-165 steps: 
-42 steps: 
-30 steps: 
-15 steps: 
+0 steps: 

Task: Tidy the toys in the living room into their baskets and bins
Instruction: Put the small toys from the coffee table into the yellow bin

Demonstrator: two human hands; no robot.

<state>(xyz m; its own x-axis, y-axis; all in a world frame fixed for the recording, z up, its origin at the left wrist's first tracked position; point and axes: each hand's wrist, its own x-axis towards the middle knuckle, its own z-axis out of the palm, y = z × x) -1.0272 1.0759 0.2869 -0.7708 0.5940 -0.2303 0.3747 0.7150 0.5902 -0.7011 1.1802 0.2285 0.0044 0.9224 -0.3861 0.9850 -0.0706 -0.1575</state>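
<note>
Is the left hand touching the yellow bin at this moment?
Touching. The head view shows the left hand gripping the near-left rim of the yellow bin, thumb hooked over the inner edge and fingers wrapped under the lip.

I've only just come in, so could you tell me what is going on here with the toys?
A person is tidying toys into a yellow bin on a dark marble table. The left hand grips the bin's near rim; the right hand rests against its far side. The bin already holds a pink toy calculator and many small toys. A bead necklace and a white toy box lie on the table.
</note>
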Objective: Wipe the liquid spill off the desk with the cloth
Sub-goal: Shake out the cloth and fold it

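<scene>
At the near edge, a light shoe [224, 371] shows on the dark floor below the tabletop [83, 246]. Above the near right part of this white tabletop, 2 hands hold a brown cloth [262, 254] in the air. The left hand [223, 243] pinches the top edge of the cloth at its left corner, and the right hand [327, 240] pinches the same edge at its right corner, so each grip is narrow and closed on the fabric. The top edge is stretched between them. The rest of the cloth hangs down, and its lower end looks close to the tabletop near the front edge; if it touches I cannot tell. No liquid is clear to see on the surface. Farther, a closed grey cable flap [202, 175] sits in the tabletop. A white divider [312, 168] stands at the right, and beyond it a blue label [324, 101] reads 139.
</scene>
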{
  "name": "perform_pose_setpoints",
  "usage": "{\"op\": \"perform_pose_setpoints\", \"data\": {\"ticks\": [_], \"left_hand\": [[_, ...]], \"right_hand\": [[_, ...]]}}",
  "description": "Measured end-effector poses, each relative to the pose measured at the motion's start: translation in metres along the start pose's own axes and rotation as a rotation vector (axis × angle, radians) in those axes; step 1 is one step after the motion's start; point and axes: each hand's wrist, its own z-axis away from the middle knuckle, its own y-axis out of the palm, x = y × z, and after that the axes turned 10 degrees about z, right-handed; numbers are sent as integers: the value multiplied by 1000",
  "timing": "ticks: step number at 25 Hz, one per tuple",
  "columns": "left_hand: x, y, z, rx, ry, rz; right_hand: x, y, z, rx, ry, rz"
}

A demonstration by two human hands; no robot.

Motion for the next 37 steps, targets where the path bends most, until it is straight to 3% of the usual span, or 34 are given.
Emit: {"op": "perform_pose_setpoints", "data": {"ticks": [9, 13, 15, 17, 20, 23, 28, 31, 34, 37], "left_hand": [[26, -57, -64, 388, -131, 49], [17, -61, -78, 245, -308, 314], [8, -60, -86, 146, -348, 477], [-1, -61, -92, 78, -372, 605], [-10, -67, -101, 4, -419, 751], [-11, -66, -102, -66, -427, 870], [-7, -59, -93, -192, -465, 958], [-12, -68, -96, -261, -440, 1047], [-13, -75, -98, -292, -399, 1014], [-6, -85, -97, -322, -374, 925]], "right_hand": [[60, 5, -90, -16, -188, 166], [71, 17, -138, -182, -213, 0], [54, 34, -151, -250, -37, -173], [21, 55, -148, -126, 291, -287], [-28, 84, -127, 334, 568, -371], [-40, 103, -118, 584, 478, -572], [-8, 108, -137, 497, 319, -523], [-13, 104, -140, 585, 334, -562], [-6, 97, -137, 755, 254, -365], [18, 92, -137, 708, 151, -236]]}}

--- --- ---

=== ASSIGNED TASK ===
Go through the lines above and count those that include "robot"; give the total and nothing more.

=== EXERCISE OUTPUT ===
2